This website has been insanely Therapeutic.
My name is Dan Birnstihl, and I hated the Marine Corps! Feels pretty good to say it.
All you can do is do your time and get the hell out. I totally agree with what you say. SNCO’s mostly care for themselves. Im sure once upon a time when they were junior marines they told themselves they would never treat their marines the way they were treated. Bottom line once you pick up staff your work ethics and overall knowledge of what it is to be a socially acceptable considerate supervisor drastically decreases to the point of openly embarrasing their marines and doing paperwork on them for the same shit they did once before.
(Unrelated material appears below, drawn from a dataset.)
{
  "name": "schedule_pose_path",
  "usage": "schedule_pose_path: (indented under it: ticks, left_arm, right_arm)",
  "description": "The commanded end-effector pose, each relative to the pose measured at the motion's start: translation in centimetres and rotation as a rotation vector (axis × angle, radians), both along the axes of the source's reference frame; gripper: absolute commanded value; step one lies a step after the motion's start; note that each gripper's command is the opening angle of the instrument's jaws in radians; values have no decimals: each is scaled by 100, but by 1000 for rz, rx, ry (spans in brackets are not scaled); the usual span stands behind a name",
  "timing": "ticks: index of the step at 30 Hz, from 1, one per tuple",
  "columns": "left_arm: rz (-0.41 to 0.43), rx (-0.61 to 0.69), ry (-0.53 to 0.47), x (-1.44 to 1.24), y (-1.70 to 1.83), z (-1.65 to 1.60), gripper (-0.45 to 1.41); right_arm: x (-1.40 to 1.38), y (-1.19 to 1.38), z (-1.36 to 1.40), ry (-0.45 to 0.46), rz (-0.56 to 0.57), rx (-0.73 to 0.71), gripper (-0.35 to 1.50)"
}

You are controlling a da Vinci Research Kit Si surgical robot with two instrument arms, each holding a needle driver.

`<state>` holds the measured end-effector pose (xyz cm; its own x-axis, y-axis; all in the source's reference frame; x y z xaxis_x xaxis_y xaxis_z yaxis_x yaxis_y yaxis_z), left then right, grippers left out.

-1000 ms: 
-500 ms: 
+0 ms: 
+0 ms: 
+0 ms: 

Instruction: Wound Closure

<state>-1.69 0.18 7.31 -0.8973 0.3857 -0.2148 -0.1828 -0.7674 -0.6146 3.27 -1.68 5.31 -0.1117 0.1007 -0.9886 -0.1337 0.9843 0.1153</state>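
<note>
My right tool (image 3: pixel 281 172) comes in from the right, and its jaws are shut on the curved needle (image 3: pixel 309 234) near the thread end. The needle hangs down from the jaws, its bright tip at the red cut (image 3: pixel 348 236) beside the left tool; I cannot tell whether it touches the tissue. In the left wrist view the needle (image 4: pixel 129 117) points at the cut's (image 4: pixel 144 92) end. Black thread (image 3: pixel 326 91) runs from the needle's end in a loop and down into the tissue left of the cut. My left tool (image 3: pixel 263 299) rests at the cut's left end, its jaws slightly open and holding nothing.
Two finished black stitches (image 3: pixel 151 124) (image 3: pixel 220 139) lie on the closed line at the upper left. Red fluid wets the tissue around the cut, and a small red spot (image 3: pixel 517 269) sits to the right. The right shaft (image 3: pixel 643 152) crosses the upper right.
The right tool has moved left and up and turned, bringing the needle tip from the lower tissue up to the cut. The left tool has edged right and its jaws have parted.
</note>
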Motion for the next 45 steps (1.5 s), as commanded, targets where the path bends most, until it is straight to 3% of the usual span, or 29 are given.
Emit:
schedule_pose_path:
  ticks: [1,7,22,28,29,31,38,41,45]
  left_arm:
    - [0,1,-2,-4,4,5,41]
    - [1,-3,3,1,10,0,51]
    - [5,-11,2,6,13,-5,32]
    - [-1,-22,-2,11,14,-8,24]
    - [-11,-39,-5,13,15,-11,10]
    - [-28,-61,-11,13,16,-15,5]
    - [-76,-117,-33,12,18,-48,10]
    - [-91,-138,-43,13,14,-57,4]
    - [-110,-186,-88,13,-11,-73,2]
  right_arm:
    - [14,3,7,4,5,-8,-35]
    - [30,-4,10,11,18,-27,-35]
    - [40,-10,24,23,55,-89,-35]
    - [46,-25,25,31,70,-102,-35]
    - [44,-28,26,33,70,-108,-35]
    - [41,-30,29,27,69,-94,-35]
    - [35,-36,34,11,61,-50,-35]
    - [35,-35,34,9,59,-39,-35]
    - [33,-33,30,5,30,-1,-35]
I am a reservist. I have deployed several times. I can tell you this. Doing your one time enlistment and getting out before you make a huge mistake and re-up is the best chance that you have at making it in the real world. Think about it. You stay in..you pick up ssgt..then gy..then all the way up the ranks you go. Then you retire. For the last decade or so your avg work day has consisted of you sitting on your ass playing on fb and talking old corps antics to the guy next to you who is most likely only listening because he thinks that by doing so he has a better chance at getting that next rank which is probably true. Then you embark on your civilian life finally..where you now must try and fathom that if you call your co-worker a fat ass or a fucking retard you will likely be terminated. Not to mention..like I said..for the past decade you have been sitting on your ass barking orders that make absolutely no sense whatsoever. Therfore when you are approached by a 24 year old boss man who ask’s you to perform a simple task you then automatically assume that you must be given respect for being a retired lazy SNCO. I could go on and on. Bottom line..get out..go to college. Then look back on your 4 or 6 years in the shittiest branch of service and go yeah I use to be a retard. But now I have a degree..I am ethically and morally strong. The end.
I’ll admit that I’m a bit drunk right now, but with my divergent thoughts I think this might be the best moment to truly articulate my opinion about the USMC. I can’t lie right now, the truth is coming right out of my pores. Devil Pups, read and learn. Yesterday officially marked the last day of my 8 year contract, and I am no longer a marine in any sense of the word. I’m not even a former marine. I tell people I was in the military, and no more. Not because I didn’t serve honorably, or do well. I did both. And not because I’m particularly ashamed of the USMC. But because it doesn’t really matter all that much. Why do you think the Marine Corps attrition rate is so high? Because we breed a nation of weak men who don’t want to serve their country? No. Because the bulk of our young men have enough sense to realize that this is not real patriotism. It’s an overhyped advertisement, and we are the poster boys for America. So they leave ASAP. I am drunk right now. But I have yet to meet a loyal AND sober marine. Those attributes are mutually exclusive. In fact, I could arrive on any base as drunk as I am right now, and would still have the presence of mind to instantly realize that I was in the presence of a gaggle of overly pious but ineffectual fanatics. They’re all possessed with a strange sort of insanity, a singular but misguided premise that the Marine Corps Manual will conquer all. If they don’t believe this, then they’re not real marines. The Corps, in its theoretical sense, ain’t all that bad. But in reality, it can be a bonafide nightmare. Young people: there are better ways to demonstrate your love for this country. Would I recommend joining the USMC? Perhaps. I got my GI Bill from it and made some good friends, some of whom I still talk to today. So in this sense, I think I made some progress. But in terms of analogy, you could also visit your local mental institution and make some really neat friends there as well. You just won’t get paid for it.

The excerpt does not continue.